» **WHAT TO DO**
Exactly as written, output each of the entries below.

[Extracted records]
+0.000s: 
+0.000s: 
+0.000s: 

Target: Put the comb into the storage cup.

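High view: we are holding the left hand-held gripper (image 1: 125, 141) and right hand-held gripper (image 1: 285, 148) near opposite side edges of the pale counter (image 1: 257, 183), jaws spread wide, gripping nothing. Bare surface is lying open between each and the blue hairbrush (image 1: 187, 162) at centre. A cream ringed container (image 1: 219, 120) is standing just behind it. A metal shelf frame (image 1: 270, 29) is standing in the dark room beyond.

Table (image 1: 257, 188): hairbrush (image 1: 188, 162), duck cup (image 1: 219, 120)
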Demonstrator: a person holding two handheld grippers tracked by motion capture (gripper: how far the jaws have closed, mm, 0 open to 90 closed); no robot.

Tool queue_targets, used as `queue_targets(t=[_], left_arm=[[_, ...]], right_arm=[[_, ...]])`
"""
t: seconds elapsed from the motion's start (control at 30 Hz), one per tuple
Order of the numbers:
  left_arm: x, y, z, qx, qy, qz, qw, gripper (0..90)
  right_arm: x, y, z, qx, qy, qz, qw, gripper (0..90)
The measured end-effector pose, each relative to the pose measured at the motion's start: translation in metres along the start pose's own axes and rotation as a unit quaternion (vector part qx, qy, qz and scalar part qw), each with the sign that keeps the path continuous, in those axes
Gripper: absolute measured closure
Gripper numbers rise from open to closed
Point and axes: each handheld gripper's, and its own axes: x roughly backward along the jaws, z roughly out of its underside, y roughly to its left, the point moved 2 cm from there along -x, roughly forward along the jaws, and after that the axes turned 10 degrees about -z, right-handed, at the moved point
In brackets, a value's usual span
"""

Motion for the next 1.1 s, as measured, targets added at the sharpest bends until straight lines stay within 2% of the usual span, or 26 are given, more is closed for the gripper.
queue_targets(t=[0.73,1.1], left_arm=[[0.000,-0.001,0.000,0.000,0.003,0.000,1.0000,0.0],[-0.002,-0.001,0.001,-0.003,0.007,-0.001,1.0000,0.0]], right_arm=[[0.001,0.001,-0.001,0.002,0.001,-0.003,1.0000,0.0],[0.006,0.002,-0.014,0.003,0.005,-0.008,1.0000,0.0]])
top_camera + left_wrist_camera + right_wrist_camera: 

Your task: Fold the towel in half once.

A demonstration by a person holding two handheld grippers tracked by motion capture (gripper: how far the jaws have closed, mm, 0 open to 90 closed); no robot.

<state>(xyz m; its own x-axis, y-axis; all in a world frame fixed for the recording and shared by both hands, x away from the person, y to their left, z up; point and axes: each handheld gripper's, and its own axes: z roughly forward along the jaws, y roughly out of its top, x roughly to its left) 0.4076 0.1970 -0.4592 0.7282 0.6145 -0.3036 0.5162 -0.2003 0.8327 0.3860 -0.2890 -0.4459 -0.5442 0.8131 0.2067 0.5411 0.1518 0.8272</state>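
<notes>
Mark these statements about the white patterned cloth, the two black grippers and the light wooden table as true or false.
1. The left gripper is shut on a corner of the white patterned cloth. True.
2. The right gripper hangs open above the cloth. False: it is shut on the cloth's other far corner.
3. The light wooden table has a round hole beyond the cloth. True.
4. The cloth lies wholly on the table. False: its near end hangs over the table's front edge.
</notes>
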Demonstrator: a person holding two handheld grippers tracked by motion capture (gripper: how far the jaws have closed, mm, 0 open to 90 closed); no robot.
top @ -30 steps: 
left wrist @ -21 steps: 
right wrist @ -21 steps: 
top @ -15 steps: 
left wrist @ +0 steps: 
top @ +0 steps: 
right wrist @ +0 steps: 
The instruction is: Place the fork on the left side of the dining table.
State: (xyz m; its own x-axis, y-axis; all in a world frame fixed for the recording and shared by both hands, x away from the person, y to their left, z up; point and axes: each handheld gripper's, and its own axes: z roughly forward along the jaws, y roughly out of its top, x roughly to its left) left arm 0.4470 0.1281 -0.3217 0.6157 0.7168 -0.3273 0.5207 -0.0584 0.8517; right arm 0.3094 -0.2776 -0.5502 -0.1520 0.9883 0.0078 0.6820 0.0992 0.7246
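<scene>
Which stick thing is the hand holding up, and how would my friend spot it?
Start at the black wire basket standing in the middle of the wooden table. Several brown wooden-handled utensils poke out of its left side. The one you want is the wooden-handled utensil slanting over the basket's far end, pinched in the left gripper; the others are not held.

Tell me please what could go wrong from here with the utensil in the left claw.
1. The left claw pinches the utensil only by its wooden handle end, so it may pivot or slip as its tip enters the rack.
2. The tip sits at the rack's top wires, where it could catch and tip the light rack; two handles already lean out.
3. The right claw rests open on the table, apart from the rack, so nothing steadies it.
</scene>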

» **COMPLETED EXERCISE**
+0.000s: 
+0.000s: 
+0.000s: 

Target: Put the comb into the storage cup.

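High view: we are holding the left hand-held gripper (image 1: 125, 141) and right hand-held gripper (image 1: 285, 148) near opposite side edges of the pale counter (image 1: 257, 183), jaws spread wide, gripping nothing. Bare surface is lying open between each and the blue hairbrush (image 1: 187, 162) at centre. A cream ringed container (image 1: 219, 120) is standing just behind it. A metal shelf frame (image 1: 270, 29) is standing in the dark room beyond.

Table (image 1: 257, 188): hairbrush (image 1: 188, 162), duck cup (image 1: 219, 120)
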Demonstrator: a person holding two handheld grippers tracked by motion capture (gripper: how far the jaws have closed, mm, 0 open to 90 closed); no robot.

Tool queue_targets, used as `queue_targets(t=[_], left_arm=[[_, ...]], right_arm=[[_, ...]])`
"""
t: seconds elapsed from the motion's start (control at 30 Hz), one per tuple
Order of the numbers:
  left_arm: x, y, z, qx, qy, qz, qw, gripper (0..90)
  right_arm: x, y, z, qx, qy, qz, qw, gripper (0..90)
The measured end-effector pose, each relative to the pose measured at the motion's start: translation in metres along the start pose's own axes and rotation as a unit quaternion (vector part qx, qy, qz and scalar part qw), each with the sign that keeps the path continuous, in those axes
Gripper: absolute measured closure
Gripper numbers rise from open to closed
Point and axes: each handheld gripper's, and its own axes: x roughly backward along the jaws, z roughly out of its underside, y roughly to its left, the point moved 2 cm from there along -x, roughly forward along the jaws, and after that the axes turned 10 degrees about -z, right-handed, at the moved point
In brackets, a value's usual span
"""

Motion for the next 1.1 s, as measured, targets added at the sharpest bends until straight lines stay within 2% of the usual span, or 26 are given, more is closed for the gripper.
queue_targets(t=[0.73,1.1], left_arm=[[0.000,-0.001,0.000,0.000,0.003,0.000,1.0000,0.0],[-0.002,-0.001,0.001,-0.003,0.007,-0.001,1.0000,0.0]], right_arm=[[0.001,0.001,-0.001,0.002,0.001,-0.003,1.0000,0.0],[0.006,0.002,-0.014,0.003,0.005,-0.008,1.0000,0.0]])
top_camera + left_wrist_camera + right_wrist_camera: 

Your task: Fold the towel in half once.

A demonstration by a person holding two handheld grippers tracked by motion capture (gripper: how far the jaws have closed, mm, 0 open to 90 closed); no robot.

<state>(xyz m; its own x-axis, y-axis; all in a world frame fixed for the recording and shared by both hands, x away from the person, y to their left, z up; point and axes: each handheld gripper's, and its own axes: z roughly forward along the jaws, y roughly out of its top, x roughly to its left) 0.4076 0.1970 -0.4592 0.7282 0.6145 -0.3036 0.5162 -0.2003 0.8327 0.3860 -0.2890 -0.4459 -0.5442 0.8131 0.2067 0.5411 0.1518 0.8272</state>
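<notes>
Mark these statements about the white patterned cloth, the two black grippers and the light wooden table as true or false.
1. The left gripper is shut on a corner of the white patterned cloth. True.
2. The right gripper hangs open above the cloth. False: it is shut on the cloth's other far corner.
3. The light wooden table has a round hole beyond the cloth. True.
4. The cloth lies wholly on the table. False: its near end hangs over the table's front edge.
</notes>
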Demonstrator: a person holding two handheld grippers tracked by motion capture (gripper: how far the jaws have closed, mm, 0 open to 90 closed); no robot.
top @ -30 steps: 
left wrist @ -21 steps: 
right wrist @ -21 steps: 
top @ -15 steps: 
left wrist @ +0 steps: 
top @ +0 steps: 
right wrist @ +0 steps: 
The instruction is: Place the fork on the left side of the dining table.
State: (xyz m; its own x-axis, y-axis; all in a world frame fixed for the recording and shared by both hands, x away from the person, y to their left, z up; point and axes: each handheld gripper's, and its own axes: z roughly forward along the jaws, y roughly out of its top, x roughly to its left) left arm 0.4470 0.1281 -0.3217 0.6157 0.7168 -0.3273 0.5207 -0.0584 0.8517; right arm 0.3094 -0.2776 -0.5502 -0.1520 0.9883 0.0078 0.6820 0.0992 0.7246
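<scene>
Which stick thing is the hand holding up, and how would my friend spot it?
Start at the black wire basket standing in the middle of the wooden table. Several brown wooden-handled utensils poke out of its left side. The one you want is the wooden-handled utensil slanting over the basket's far end, pinched in the left gripper; the others are not held.

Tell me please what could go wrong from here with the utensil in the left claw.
1. The left claw pinches the utensil only by its wooden handle end, so it may pivot or slip as its tip enters the rack.
2. The tip sits at the rack's top wires, where it could catch and tip the light rack; two handles already lean out.
3. The right claw rests open on the table, apart from the rack, so nothing steadies it.
</scene>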

Nothing further belongs to this answer.